§ **Material shown**
━━━━━━━━━━━━━━━━

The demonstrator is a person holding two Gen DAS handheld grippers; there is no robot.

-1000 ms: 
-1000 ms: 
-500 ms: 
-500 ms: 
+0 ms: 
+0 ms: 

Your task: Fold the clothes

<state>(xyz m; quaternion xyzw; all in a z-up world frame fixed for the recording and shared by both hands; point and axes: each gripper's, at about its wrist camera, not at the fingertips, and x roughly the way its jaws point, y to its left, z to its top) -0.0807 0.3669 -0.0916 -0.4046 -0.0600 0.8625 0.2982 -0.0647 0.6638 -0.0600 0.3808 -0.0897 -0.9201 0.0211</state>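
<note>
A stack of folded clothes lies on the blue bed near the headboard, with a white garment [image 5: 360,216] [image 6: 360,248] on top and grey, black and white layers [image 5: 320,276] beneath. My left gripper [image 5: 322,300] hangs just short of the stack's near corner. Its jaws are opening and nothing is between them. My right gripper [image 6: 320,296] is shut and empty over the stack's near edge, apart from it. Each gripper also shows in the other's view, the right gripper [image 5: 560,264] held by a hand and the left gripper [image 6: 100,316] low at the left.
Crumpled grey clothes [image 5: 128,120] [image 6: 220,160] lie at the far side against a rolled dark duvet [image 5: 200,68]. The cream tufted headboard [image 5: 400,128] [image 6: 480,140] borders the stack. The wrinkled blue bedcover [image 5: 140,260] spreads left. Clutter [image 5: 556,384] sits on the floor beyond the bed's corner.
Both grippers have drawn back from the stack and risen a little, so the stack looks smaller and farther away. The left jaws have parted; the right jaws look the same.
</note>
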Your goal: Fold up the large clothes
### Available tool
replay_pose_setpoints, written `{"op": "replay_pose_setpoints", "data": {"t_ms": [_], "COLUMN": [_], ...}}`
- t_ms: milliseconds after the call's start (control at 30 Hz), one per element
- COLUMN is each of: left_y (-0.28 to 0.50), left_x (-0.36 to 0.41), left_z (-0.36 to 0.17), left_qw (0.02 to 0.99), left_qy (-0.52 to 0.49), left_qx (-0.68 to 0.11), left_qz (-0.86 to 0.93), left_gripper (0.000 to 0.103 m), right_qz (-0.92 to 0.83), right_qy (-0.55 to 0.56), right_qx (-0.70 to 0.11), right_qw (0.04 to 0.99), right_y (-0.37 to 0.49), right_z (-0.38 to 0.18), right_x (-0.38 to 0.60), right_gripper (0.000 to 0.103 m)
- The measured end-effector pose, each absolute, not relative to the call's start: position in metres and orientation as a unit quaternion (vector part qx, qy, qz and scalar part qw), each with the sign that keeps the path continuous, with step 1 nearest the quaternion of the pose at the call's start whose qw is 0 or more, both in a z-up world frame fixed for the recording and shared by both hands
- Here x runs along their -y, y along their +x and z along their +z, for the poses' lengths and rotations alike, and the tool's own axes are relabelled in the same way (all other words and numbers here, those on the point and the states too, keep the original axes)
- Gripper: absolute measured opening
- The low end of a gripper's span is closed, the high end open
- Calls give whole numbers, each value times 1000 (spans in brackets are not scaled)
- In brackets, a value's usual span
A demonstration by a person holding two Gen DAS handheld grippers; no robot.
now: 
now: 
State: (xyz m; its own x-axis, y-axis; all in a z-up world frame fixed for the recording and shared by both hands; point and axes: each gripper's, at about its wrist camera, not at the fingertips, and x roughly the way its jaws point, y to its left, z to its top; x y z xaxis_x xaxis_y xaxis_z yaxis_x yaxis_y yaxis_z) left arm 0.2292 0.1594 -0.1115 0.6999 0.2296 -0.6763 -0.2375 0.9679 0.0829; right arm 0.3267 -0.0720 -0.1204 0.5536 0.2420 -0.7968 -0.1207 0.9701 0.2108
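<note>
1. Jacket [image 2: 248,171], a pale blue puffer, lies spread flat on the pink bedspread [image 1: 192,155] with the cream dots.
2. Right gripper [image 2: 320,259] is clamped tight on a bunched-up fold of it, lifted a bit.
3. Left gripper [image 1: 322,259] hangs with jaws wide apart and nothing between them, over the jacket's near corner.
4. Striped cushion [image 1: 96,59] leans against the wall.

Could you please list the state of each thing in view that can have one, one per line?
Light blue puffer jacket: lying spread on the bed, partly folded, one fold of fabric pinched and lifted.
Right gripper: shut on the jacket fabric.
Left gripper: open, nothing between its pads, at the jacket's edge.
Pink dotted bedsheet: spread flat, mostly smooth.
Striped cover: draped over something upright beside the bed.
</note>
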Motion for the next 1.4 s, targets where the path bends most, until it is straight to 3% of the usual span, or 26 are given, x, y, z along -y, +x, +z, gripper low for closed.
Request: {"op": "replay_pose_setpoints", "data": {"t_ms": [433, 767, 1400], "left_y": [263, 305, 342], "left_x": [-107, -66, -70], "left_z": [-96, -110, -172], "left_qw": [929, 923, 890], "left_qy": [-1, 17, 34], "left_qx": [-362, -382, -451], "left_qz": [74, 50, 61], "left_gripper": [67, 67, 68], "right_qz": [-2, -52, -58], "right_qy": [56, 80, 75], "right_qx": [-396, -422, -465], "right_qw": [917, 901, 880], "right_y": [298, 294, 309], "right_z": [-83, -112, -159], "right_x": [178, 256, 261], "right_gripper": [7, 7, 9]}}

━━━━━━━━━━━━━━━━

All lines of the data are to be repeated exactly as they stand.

The demonstrator is a person holding two Gen DAS handheld grippers; there is no robot.

-1000 ms: 
-1000 ms: 
-500 ms: 
-500 ms: 
+0 ms: 
+0 ms: 

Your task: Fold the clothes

<state>(xyz m; quaternion xyzw; all in a z-up world frame fixed for the recording and shared by both hands; point and axes: each gripper's, at about its wrist camera, not at the fingertips, and x roughly the way its jaws point, y to its left, z to its top) -0.0807 0.3669 -0.0916 -0.4046 -0.0600 0.8625 0.2982 -0.0647 0.6638 -0.0600 0.3808 -0.0897 -0.9201 0.0211</state>
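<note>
A stack of folded clothes lies on the blue bed near the headboard, with a white garment [image 5: 360,216] [image 6: 360,248] on top and grey, black and white layers [image 5: 320,276] beneath. My left gripper [image 5: 322,300] hangs just short of the stack's near corner. Its jaws are opening and nothing is between them. My right gripper [image 6: 320,296] is shut and empty over the stack's near edge, apart from it. Each gripper also shows in the other's view, the right gripper [image 5: 560,264] held by a hand and the left gripper [image 6: 100,316] low at the left.
Crumpled grey clothes [image 5: 128,120] [image 6: 220,160] lie at the far side against a rolled dark duvet [image 5: 200,68]. The cream tufted headboard [image 5: 400,128] [image 6: 480,140] borders the stack. The wrinkled blue bedcover [image 5: 140,260] spreads left. Clutter [image 5: 556,384] sits on the floor beyond the bed's corner.
Both grippers have drawn back from the stack and risen a little, so the stack looks smaller and farther away. The left jaws have parted; the right jaws look the same.
</note>
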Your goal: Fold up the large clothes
### Available tool
replay_pose_setpoints, written `{"op": "replay_pose_setpoints", "data": {"t_ms": [_], "COLUMN": [_], ...}}`
- t_ms: milliseconds after the call's start (control at 30 Hz), one per element
- COLUMN is each of: left_y (-0.28 to 0.50), left_x (-0.36 to 0.41), left_z (-0.36 to 0.17), left_qw (0.02 to 0.99), left_qy (-0.52 to 0.49), left_qx (-0.68 to 0.11), left_qz (-0.86 to 0.93), left_gripper (0.000 to 0.103 m), right_qz (-0.92 to 0.83), right_qy (-0.55 to 0.56), right_qx (-0.70 to 0.11), right_qw (0.04 to 0.99), right_y (-0.37 to 0.49), right_z (-0.38 to 0.18), right_x (-0.38 to 0.60), right_gripper (0.000 to 0.103 m)
- The measured end-effector pose, each absolute, not relative to the call's start: position in metres and orientation as a unit quaternion (vector part qx, qy, qz and scalar part qw), each with the sign that keeps the path continuous, with step 1 nearest the quaternion of the pose at the call's start whose qw is 0 or more, both in a z-up world frame fixed for the recording and shared by both hands
- Here x runs along their -y, y along their +x and z along their +z, for the poses' lengths and rotations alike, and the tool's own axes are relabelled in the same way (all other words and numbers here, those on the point and the states too, keep the original axes)
- Gripper: absolute measured opening
- The low end of a gripper's span is closed, the high end open
- Calls give whole numbers, each value times 1000 (spans in brackets are not scaled)
- In brackets, a value's usual span
A demonstration by a person holding two Gen DAS handheld grippers; no robot.
now: 
now: 
State: (xyz m; its own x-axis, y-axis; all in a z-up world frame fixed for the recording and shared by both hands; point and axes: each gripper's, at about its wrist camera, not at the fingertips, and x roughly the way its jaws point, y to its left, z to its top; x y z xaxis_x xaxis_y xaxis_z yaxis_x yaxis_y yaxis_z) left arm 0.2292 0.1594 -0.1115 0.6999 0.2296 -0.6763 -0.2375 0.9679 0.0829; right arm 0.3267 -0.0720 -0.1204 0.5536 0.2420 -0.7968 -0.1207 0.9701 0.2108
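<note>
1. Jacket [image 2: 248,171], a pale blue puffer, lies spread flat on the pink bedspread [image 1: 192,155] with the cream dots.
2. Right gripper [image 2: 320,259] is clamped tight on a bunched-up fold of it, lifted a bit.
3. Left gripper [image 1: 322,259] hangs with jaws wide apart and nothing between them, over the jacket's near corner.
4. Striped cushion [image 1: 96,59] leans against the wall.

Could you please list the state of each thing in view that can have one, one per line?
Light blue puffer jacket: lying spread on the bed, partly folded, one fold of fabric pinched and lifted.
Right gripper: shut on the jacket fabric.
Left gripper: open, nothing between its pads, at the jacket's edge.
Pink dotted bedsheet: spread flat, mostly smooth.
Striped cover: draped over something upright beside the bed.
</note>
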Motion for the next 1.4 s, targets where the path bends most, until it is straight to 3% of the usual span, or 26 are given, x, y, z along -y, +x, +z, gripper low for closed.
Request: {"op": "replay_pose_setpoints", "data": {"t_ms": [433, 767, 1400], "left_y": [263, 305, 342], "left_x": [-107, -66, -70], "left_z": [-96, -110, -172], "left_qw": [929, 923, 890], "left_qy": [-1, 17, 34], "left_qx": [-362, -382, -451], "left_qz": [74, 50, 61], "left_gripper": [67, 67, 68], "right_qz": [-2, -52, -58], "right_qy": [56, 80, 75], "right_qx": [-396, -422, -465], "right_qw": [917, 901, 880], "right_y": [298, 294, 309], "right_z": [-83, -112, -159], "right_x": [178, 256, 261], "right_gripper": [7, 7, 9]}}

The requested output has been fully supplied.